REQUIRED ACTION: All lines from the top of the records below through the line holding "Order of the", and only those, should be printed exactly, minus the pictures.

INPUT MATERIAL:
:::::

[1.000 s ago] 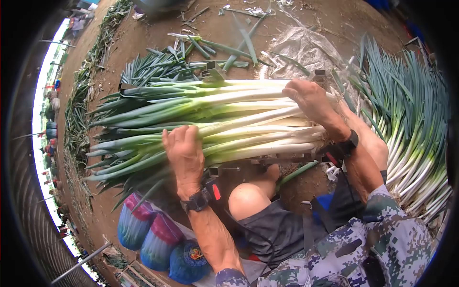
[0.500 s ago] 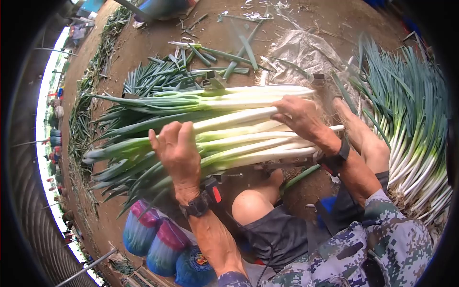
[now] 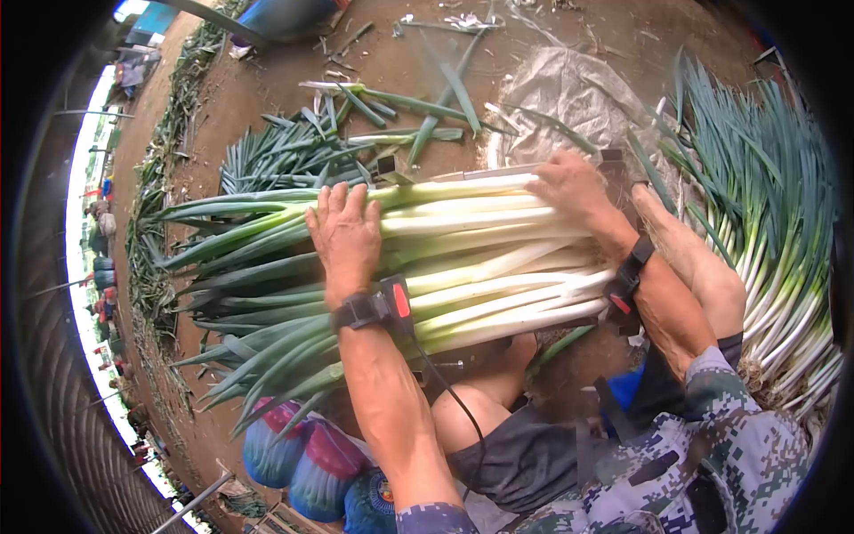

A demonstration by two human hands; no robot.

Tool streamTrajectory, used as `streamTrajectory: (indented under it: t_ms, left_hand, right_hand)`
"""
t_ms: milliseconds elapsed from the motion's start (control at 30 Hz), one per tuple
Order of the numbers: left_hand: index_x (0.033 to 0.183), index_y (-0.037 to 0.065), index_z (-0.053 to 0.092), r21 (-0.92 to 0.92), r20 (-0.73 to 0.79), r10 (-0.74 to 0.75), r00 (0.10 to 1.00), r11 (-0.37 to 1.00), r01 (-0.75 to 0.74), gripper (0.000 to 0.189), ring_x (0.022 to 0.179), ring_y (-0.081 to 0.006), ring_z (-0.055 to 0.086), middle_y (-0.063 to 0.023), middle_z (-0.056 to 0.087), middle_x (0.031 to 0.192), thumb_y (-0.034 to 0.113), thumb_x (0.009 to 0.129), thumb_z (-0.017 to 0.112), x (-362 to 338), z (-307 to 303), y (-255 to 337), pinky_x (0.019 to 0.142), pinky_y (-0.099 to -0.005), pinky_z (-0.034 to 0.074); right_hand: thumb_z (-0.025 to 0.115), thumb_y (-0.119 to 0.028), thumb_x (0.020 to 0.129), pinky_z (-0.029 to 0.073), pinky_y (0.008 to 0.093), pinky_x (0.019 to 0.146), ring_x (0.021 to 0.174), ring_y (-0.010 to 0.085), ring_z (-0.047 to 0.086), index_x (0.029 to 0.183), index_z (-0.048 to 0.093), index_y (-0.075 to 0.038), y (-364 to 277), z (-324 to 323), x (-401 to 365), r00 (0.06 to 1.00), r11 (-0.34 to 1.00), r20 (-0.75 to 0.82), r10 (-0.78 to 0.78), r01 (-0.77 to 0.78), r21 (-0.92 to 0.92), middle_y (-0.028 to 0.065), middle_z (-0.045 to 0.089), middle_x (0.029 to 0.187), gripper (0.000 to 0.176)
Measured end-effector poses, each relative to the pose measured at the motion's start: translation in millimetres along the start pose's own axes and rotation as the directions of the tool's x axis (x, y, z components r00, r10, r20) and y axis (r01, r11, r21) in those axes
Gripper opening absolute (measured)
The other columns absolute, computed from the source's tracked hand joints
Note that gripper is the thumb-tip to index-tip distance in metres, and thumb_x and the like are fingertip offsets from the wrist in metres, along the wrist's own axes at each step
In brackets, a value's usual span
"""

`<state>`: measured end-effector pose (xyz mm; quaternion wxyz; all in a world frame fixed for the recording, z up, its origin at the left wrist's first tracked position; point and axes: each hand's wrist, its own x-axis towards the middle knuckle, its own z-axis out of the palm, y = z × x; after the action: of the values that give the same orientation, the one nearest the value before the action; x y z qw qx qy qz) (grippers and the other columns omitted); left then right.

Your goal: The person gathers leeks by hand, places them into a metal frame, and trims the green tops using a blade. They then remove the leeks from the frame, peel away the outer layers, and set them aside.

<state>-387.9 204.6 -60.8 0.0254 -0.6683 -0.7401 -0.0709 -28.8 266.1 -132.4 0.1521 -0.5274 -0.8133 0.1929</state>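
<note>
Long green onions lie side by side on a low stand, white root ends right and green leaves left. My left hand rests palm down across the upper onions where white turns green, its fingers stretched out and slightly apart. At the root ends, my right hand has its fingers curled over the end of an upper onion; that hand is a little blurred. A metal bracket of the stand shows behind the onions. Most of the stand is hidden beneath them.
A large pile of green onions lies at the right. Cut leaves are heaped beyond the stand, near a pale crumpled sack. Filled bags stand at lower left. My bare knee is close below the stand.
My left hand has moved up and flattened over the upper onions, its fingers straightened. The right hand has shifted up and right toward the root ends. The onions now lie more evenly spread.
</note>
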Motion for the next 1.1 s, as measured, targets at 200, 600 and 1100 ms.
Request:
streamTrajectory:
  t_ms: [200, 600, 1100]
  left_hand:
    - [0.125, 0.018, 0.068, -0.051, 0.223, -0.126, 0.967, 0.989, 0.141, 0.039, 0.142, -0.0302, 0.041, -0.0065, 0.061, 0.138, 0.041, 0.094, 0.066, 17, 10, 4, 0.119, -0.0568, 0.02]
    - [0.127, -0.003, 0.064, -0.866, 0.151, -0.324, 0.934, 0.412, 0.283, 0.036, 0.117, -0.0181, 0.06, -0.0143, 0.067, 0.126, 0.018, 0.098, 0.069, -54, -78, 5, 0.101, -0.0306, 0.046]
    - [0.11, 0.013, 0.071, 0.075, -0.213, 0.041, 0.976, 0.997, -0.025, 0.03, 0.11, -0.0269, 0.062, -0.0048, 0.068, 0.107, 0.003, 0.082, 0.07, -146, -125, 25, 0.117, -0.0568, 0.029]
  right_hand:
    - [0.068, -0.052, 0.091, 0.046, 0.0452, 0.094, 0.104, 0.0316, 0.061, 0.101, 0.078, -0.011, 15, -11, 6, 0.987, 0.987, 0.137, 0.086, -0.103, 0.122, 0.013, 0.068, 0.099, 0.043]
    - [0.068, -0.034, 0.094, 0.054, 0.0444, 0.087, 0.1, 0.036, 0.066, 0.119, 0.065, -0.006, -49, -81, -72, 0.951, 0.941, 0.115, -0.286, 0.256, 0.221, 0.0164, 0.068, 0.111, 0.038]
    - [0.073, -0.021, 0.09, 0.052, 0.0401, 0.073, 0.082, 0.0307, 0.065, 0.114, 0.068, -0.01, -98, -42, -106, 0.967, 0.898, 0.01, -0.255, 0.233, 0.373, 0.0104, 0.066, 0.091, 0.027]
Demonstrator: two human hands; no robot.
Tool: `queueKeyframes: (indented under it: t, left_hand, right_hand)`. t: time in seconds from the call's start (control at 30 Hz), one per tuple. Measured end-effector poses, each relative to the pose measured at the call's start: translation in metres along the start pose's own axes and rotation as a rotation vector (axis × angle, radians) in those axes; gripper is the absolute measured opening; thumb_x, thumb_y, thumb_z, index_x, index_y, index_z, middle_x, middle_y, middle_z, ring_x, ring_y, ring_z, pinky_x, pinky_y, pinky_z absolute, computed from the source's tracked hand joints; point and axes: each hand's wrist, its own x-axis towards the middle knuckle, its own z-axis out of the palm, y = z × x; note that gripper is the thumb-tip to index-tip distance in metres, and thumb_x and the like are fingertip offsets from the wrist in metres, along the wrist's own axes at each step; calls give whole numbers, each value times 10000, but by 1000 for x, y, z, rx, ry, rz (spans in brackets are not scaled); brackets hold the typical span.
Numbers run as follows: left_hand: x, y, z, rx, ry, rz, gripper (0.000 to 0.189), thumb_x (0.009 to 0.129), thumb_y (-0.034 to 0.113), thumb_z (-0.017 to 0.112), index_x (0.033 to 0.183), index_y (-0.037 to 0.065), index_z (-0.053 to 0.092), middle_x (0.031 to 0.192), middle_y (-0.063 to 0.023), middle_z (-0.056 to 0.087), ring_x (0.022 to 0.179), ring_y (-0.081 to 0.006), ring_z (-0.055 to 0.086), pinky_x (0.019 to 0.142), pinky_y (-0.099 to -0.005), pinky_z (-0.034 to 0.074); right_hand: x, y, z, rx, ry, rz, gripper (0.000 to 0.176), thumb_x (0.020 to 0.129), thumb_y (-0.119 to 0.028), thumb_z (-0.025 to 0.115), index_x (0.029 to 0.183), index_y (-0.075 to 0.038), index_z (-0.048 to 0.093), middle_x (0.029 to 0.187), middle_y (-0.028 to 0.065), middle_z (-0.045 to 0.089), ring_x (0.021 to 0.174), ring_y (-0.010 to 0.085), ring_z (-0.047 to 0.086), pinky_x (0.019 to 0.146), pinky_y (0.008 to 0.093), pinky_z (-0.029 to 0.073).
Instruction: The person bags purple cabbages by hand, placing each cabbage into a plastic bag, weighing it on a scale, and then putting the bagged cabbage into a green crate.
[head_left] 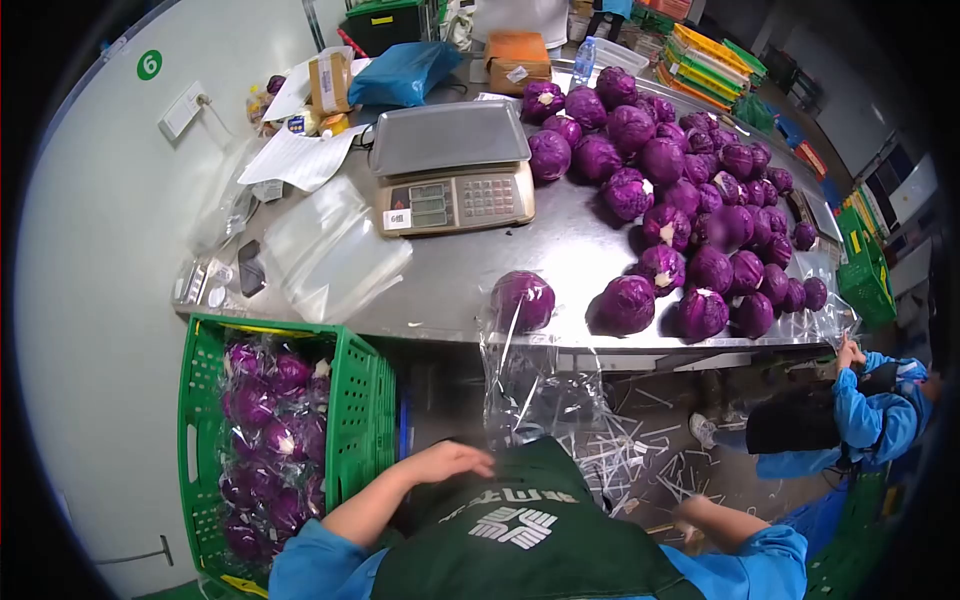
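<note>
My left hand [450, 461] is held in front of the dark green apron [520, 500], fingers stretched out and slightly blurred, with nothing seen in it. My right hand [690, 512] is low at my right side, its fingers smeared by motion and partly hidden. A red cabbage [523, 301] sits at the front edge of the steel table. Around it and hanging down over the edge is a clear plastic bag [520, 385], nearest to my left hand. Beside that hand stands a green crate [362, 410] with several bagged red cabbages [285, 437].
A scale [455, 165] stands on the steel table [450, 285], with clear bags [335, 250] to its left. A pile of red cabbages [690, 190] covers the table's right side. White strips [630, 450] litter the floor. A co-worker [850, 410] stands at the right, hands on clear plastic.
</note>
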Motion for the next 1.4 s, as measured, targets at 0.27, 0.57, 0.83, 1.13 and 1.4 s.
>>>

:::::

FINISHED EXERCISE:
[1.000 s ago] 
[0.500 s ago] 
[now] 

A demonstration by two human hands; no robot.

Tool streamTrajectory, used as `streamTrajectory: (indented under it: t_ms, left_hand, right_hand)`
"""
t_ms: milliseconds elapsed from the motion's start (control at 30 Hz), one per tuple
Order of the numbers: left_hand: index_x (0.033 to 0.183), index_y (-0.037 to 0.065), index_z (-0.053 to 0.092), r21 (-0.92 to 0.92), r20 (-0.73 to 0.79), r10 (-0.74 to 0.75), r00 (0.10 to 1.00), r11 (-0.37 to 1.00), r01 (-0.75 to 0.74), gripper (0.000 to 0.189), ring_x (0.022 to 0.179), ring_y (-0.081 to 0.006), ring_z (-0.055 to 0.086), middle_y (-0.063 to 0.023), middle_z (-0.056 to 0.087), middle_x (0.031 to 0.192), thumb_y (-0.034 to 0.113), thumb_x (0.009 to 0.129), thumb_z (-0.017 to 0.112), x (-362 to 338), z (-307 to 303), y (-255 to 337), pinky_x (0.019 to 0.142), pinky_y (-0.099 to -0.005), pinky_z (-0.034 to 0.074); right_hand: thumb_z (-0.025 to 0.115), thumb_y (-0.119 to 0.028), thumb_x (0.020 to 0.129), pinky_z (-0.029 to 0.073), pinky_y (0.008 to 0.093), pinky_x (0.019 to 0.146), ring_x (0.021 to 0.174), ring_y (-0.010 to 0.085), ring_z (-0.047 to 0.086), index_x (0.029 to 0.183), index_z (-0.048 to 0.093), index_y (-0.075 to 0.038), y (-364 to 277), z (-324 to 323), x (-401 to 365), r00 (0.06 to 1.00), r11 (-0.34 to 1.00), r20 (-0.75 to 0.82), r10 (-0.78 to 0.78), r01 (-0.77 to 0.78), r21 (-0.92 to 0.92), middle_y (-0.028 to 0.065), middle_z (-0.045 to 0.089), middle_x (0.029 to 0.187), gripper (0.000 to 0.176)

This answer is finished.